「仕事」ということについて

 先日、テレビで歌手の一青窈さんが対談をしていて、「最近、レジ打ちをしている若い人を見ると手が遅くなっているように感じる。私は5倍ぐらいのスピードでやっていたように思うんだけど。なんだかマニュアルを気にして失敗を恐れているような感じ…」と言っていました。さりげない言葉でしたが、私は大切なことを指摘していると思いました。

 皆さんは「あなたの仕事は何ですか?」と尋ねられたら、なんとお答えになるでしょうか。私は一青窈さんが言う若い人は、きっと「レジ打ち」と答えるだろうと思うのです。もちろん、それは間違いではありません。しかし、「レジ打ち」というのは単なる作業です。その作業をマニュアル通りやることでお金をもらっているのだと考えると、面白くもなんともありませんし、会社も従業員にそんなことを望んでいるわけではないと思います。

 でも、「レジでお客様のおもてなしをしています」と、目をお客様に向けるとどうでしょう。買物をしていただいたお客様に感謝の言葉を伝え、お待たせしないようスピーディに精算を済ませ、笑顔でお送りすることによって、「またこのお店で買おう」というファンを作り出すことができます。それを仕事だと考えれば、楽しさや誇りを感じるはずです。そして、もっと喜んでいただくために自ずと技術に対しても向上心が生まれてくるのではないでしょうか。

 私は、若い頃、自動車や家電製品の部品製造会社に勤めていましたが、私の上司はいつも「今、お前が作っている部品はやがて冷蔵庫やポットになって百貨店に並び、全国の家庭に届けられるのだぞ。

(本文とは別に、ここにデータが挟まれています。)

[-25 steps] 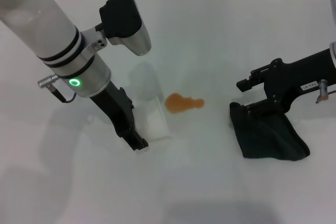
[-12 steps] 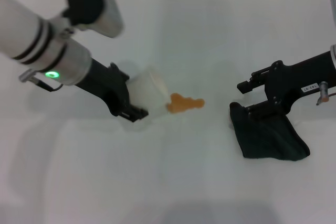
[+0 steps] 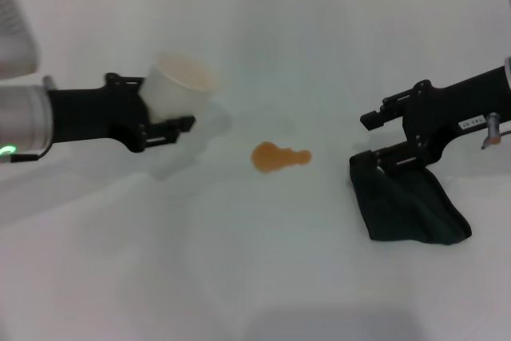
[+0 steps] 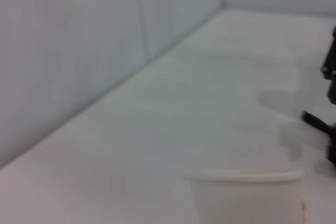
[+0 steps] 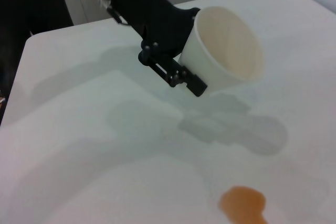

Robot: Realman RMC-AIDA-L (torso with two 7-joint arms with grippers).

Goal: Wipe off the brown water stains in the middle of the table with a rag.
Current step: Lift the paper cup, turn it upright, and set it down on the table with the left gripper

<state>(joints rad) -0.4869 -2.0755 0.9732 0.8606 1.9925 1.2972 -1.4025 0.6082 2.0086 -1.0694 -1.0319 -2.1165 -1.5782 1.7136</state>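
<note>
The brown water stains (image 3: 278, 156) form one orange-brown blotch mid-table, seen also in the right wrist view as the stains (image 5: 244, 203). On the table (image 3: 263, 277) at the right lies the dark rag (image 3: 407, 201). My right gripper (image 3: 377, 138) stands open at the rag's upper left corner, its lower finger touching the cloth. My left gripper (image 3: 172, 103) is shut on a white paper cup (image 3: 180, 85), held tilted above the table to the left of the stain. The right wrist view shows that cup (image 5: 226, 51) in the left gripper (image 5: 173, 64), and the left wrist view shows the cup's rim (image 4: 247, 182).
A pale wall (image 4: 79, 51) runs along the table's far edge. The right arm's black link (image 3: 463, 105) reaches in from the right edge and the left arm's forearm (image 3: 72, 117) from the left.
The left gripper has swung the cup up off the table and carried it left, away from the stain. The right gripper has barely moved at the rag.
</note>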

この製品を使ってくれる人の満足する顔を思い浮かべて仕事しろ」と言っていました。実際、自分が苦労して作った新製品が百貨店に並ぶとその部品を見ながら、とても嬉しい気持ちになったものです。

 A´ワーク創造館が提供するすべての講座においても、そういった「仕事」についての考え方を取り入れて提供するよう努めております。例えば、パソコン系講座の先生方は皆、「パソコンは仕事をするためのツールにすぎない」と、パソコンスキルを実際の職場で活かすための実践的な指導を心掛けておられますし、公共職業訓練の受講生の皆さんが再就職をめざして、ジョブカードを作成される場合や、キャリアプランを考えられる場合にも、キャリアコンサルティングを通じて、その点を意識した支援をさせていただいております。

 「仕事」というのは、人と人との関係の中に生じます。つまり、お客様に何を提供しているのかということです。私たちは、自分がお客様や社会にどう役立っているかを知ることによって、幸せを感じることができるのだと思います。